- _YOUR OBJECTIVE_
The records should be repeated word for word, pictures excluded.

- _EXTRACTED RECORDS_
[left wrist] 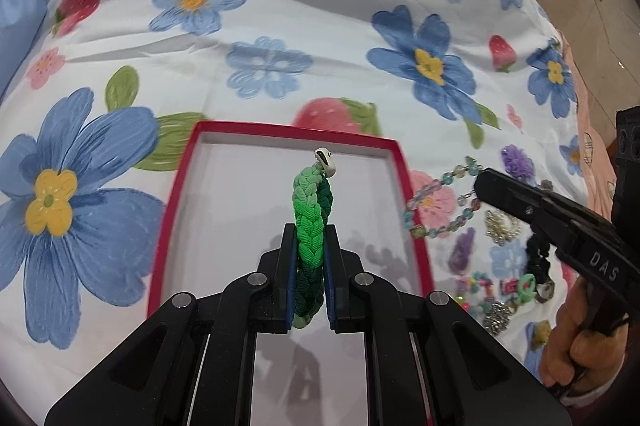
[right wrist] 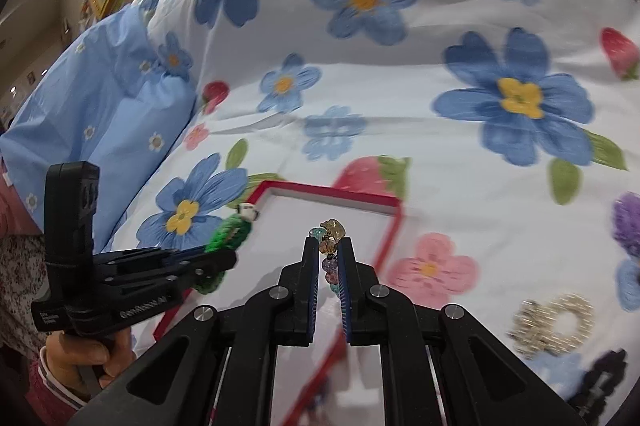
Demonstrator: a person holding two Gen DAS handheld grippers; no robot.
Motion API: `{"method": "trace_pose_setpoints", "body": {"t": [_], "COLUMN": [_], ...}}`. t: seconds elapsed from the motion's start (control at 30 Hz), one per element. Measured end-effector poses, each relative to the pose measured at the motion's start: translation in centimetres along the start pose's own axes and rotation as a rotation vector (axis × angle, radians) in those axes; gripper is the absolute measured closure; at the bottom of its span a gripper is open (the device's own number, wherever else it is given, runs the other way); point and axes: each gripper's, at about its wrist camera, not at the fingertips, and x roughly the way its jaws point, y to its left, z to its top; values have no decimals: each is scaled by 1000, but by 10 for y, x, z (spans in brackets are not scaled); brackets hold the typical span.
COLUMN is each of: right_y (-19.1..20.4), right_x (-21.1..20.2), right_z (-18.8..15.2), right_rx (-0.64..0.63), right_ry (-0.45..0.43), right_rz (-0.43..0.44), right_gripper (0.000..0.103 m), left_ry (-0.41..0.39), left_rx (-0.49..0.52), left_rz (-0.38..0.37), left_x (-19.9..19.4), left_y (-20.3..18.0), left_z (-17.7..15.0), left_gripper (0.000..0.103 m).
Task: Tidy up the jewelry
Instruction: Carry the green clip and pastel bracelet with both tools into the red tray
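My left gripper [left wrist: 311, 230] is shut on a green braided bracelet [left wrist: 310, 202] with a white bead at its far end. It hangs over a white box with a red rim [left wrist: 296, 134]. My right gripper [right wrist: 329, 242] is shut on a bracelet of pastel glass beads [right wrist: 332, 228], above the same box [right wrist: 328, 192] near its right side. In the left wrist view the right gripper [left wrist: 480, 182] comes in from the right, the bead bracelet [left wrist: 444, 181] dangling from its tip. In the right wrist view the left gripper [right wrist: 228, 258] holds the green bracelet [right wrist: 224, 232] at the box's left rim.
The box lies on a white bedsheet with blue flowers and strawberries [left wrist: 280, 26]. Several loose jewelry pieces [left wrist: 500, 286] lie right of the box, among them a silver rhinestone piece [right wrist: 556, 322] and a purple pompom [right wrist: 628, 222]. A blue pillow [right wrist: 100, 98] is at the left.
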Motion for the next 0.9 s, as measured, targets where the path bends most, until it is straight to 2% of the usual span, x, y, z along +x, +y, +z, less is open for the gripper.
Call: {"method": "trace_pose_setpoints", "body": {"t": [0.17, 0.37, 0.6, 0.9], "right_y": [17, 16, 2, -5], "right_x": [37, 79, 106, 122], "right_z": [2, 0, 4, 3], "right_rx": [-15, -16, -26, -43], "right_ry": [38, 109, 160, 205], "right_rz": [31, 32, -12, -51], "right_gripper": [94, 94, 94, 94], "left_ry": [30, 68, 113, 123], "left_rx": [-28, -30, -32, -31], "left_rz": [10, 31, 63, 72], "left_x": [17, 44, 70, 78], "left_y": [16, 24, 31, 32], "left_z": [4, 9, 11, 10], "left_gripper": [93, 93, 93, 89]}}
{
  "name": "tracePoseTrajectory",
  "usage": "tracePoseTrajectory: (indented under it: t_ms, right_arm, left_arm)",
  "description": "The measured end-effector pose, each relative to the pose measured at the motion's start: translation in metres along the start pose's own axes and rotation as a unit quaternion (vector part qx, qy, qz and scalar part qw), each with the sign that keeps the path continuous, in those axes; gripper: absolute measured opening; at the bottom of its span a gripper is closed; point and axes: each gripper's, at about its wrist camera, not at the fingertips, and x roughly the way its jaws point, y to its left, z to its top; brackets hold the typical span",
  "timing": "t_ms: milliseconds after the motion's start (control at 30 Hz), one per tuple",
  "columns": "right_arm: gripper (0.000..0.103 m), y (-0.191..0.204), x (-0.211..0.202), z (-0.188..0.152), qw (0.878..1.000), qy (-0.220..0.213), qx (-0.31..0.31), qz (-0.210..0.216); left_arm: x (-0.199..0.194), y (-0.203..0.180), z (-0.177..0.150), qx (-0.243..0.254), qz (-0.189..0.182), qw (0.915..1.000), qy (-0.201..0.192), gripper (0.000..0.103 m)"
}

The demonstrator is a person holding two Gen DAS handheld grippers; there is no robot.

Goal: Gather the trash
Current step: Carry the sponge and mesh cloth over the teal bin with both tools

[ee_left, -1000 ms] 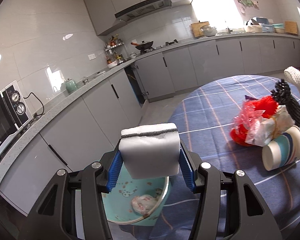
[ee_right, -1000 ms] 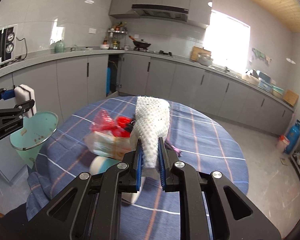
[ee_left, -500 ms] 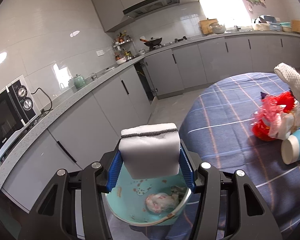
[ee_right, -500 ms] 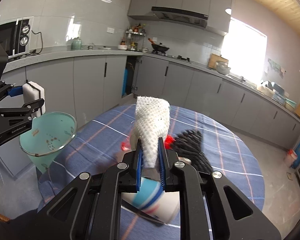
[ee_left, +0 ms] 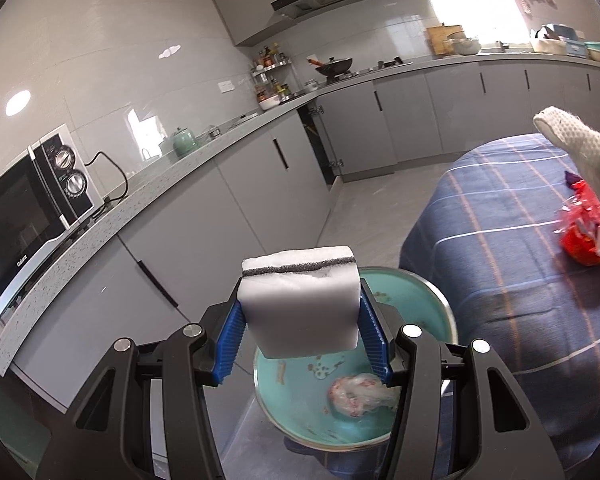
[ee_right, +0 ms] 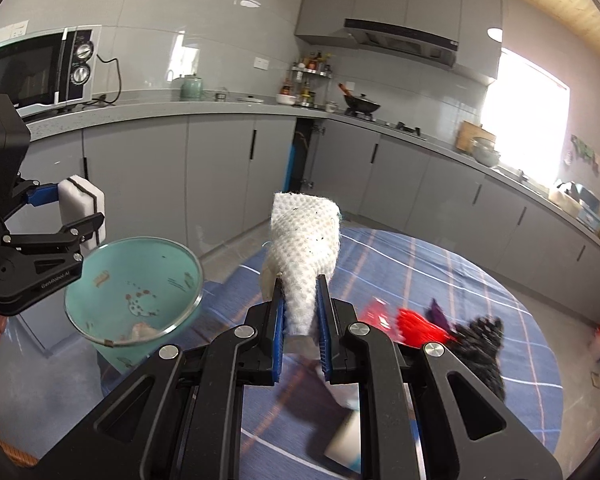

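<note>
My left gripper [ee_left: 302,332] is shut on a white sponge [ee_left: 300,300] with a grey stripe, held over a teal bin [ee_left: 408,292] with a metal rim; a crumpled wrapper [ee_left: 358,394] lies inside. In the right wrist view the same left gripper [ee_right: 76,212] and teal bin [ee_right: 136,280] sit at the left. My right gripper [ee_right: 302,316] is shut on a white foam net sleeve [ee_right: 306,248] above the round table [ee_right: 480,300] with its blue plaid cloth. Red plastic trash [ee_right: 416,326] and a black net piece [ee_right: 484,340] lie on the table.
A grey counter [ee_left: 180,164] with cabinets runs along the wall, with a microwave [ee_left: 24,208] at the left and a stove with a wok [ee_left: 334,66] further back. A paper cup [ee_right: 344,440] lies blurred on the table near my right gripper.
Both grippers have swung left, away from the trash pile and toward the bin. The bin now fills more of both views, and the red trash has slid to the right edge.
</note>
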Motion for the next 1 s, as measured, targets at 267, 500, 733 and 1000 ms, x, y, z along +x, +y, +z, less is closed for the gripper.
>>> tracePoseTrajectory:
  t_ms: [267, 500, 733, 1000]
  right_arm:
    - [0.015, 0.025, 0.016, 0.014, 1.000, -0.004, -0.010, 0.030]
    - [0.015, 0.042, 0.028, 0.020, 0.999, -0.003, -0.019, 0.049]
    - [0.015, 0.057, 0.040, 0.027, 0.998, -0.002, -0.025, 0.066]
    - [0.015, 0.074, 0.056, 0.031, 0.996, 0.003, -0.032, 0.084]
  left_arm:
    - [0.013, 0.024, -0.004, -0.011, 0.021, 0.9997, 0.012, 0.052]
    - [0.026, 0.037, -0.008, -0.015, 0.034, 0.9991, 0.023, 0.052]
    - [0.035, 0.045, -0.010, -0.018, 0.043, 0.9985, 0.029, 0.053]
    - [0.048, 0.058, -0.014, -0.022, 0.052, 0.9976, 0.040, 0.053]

- _ANSWER BELOW_
[left wrist] 
[right wrist] 
Demonstrator: a person holding two Gen DAS handheld grippers; no robot.
Motion API: `{"method": "trace_pose_setpoints", "body": {"t": [_], "COLUMN": [_], ...}}`. t: seconds elapsed from the motion's start (control at 30 Hz), one per element. Measured end-effector poses, each relative to the pose measured at the motion's start: translation in centimetres along the start pose's own axes and rotation as a rotation vector (axis × angle, radians) in those axes; gripper is the absolute measured closure; at the bottom of its span a gripper is open (the device's own number, wherever else it is given, runs the other way); point and axes: each gripper's, at about its wrist camera, not at the fingertips, and x roughly the way its jaws point, y to its left, z to its top; values have no decimals: each is scaled by 1000, but by 10 for y, x, z (spans in brackets are not scaled); brackets hold the typical span.
COLUMN is each of: right_y (-19.1..20.4), right_x (-21.1..20.2), right_z (-18.8..15.2), right_rx (-0.64..0.63), right_ry (-0.45..0.43), right_rz (-0.43..0.44), right_gripper (0.000..0.103 m), left_ry (-0.41..0.39), left_rx (-0.49..0.52), left_rz (-0.38..0.37), left_x (-19.9..19.4), left_y (-20.3..18.0), left_z (-17.7..15.0), left_gripper (0.000..0.103 m).
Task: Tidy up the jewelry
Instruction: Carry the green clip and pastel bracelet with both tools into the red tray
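My left gripper [left wrist: 311, 230] is shut on a green braided bracelet [left wrist: 310, 202] with a white bead at its far end. It hangs over a white box with a red rim [left wrist: 296, 134]. My right gripper [right wrist: 329, 242] is shut on a bracelet of pastel glass beads [right wrist: 332, 228], above the same box [right wrist: 328, 192] near its right side. In the left wrist view the right gripper [left wrist: 480, 182] comes in from the right, the bead bracelet [left wrist: 444, 181] dangling from its tip. In the right wrist view the left gripper [right wrist: 228, 258] holds the green bracelet [right wrist: 224, 232] at the box's left rim.
The box lies on a white bedsheet with blue flowers and strawberries [left wrist: 280, 26]. Several loose jewelry pieces [left wrist: 500, 286] lie right of the box, among them a silver rhinestone piece [right wrist: 556, 322] and a purple pompom [right wrist: 628, 222]. A blue pillow [right wrist: 100, 98] is at the left.
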Motion for the next 0.9 s, as measured, targets where the path bends most, until it is straight to 2% of the usual span, x, y, z along +x, +y, +z, less is open for the gripper.
Call: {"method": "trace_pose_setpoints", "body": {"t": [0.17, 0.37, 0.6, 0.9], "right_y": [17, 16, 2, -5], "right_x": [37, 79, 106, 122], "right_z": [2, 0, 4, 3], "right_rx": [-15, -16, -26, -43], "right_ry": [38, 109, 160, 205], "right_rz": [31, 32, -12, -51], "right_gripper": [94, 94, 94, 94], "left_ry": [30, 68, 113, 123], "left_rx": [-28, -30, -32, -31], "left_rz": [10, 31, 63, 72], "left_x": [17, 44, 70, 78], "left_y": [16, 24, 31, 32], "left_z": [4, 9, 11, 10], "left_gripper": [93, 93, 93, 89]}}
{
  "name": "tracePoseTrajectory",
  "usage": "tracePoseTrajectory: (indented under it: t_ms, right_arm, left_arm)",
  "description": "The measured end-effector pose, each relative to the pose measured at the motion's start: translation in metres along the start pose's own axes and rotation as a unit quaternion (vector part qx, qy, qz and scalar part qw), each with the sign that keeps the path continuous, in those axes; gripper: absolute measured opening; at the bottom of its span a gripper is closed; point and axes: each gripper's, at about its wrist camera, not at the fingertips, and x roughly the way its jaws point, y to its left, z to its top; brackets hold the typical span",
  "timing": "t_ms: milliseconds after the motion's start (control at 30 Hz), one per tuple",
  "columns": "right_arm: gripper (0.000..0.103 m), y (-0.191..0.204), x (-0.211..0.202), z (-0.188..0.152), qw (0.878..1.000), qy (-0.220..0.213), qx (-0.31..0.31), qz (-0.210..0.216); left_arm: x (-0.199..0.194), y (-0.203..0.180), z (-0.177..0.150), qx (-0.243..0.254), qz (-0.189..0.182), qw (0.915..1.000), qy (-0.201..0.192), gripper (0.000..0.103 m)"
}

The demonstrator is a person holding two Gen DAS handheld grippers; there is no robot.

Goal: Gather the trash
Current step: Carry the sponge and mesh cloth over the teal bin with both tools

[ee_left, -1000 ms] 
[ee_right, -1000 ms] 
[ee_left, -500 ms] 
[ee_right, -500 ms] 
[ee_left, +0 ms] 
[ee_right, +0 ms] 

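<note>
My left gripper [ee_left: 302,332] is shut on a white sponge [ee_left: 300,300] with a grey stripe, held over a teal bin [ee_left: 408,292] with a metal rim; a crumpled wrapper [ee_left: 358,394] lies inside. In the right wrist view the same left gripper [ee_right: 76,212] and teal bin [ee_right: 136,280] sit at the left. My right gripper [ee_right: 302,316] is shut on a white foam net sleeve [ee_right: 306,248] above the round table [ee_right: 480,300] with its blue plaid cloth. Red plastic trash [ee_right: 416,326] and a black net piece [ee_right: 484,340] lie on the table.
A grey counter [ee_left: 180,164] with cabinets runs along the wall, with a microwave [ee_left: 24,208] at the left and a stove with a wok [ee_left: 334,66] further back. A paper cup [ee_right: 344,440] lies blurred on the table near my right gripper.
Both grippers have swung left, away from the trash pile and toward the bin. The bin now fills more of both views, and the red trash has slid to the right edge.
</note>
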Motion for the next 1 s, as measured, targets at 267, 500, 733 and 1000 ms, x, y, z along +x, +y, +z, less is closed for the gripper.
>>> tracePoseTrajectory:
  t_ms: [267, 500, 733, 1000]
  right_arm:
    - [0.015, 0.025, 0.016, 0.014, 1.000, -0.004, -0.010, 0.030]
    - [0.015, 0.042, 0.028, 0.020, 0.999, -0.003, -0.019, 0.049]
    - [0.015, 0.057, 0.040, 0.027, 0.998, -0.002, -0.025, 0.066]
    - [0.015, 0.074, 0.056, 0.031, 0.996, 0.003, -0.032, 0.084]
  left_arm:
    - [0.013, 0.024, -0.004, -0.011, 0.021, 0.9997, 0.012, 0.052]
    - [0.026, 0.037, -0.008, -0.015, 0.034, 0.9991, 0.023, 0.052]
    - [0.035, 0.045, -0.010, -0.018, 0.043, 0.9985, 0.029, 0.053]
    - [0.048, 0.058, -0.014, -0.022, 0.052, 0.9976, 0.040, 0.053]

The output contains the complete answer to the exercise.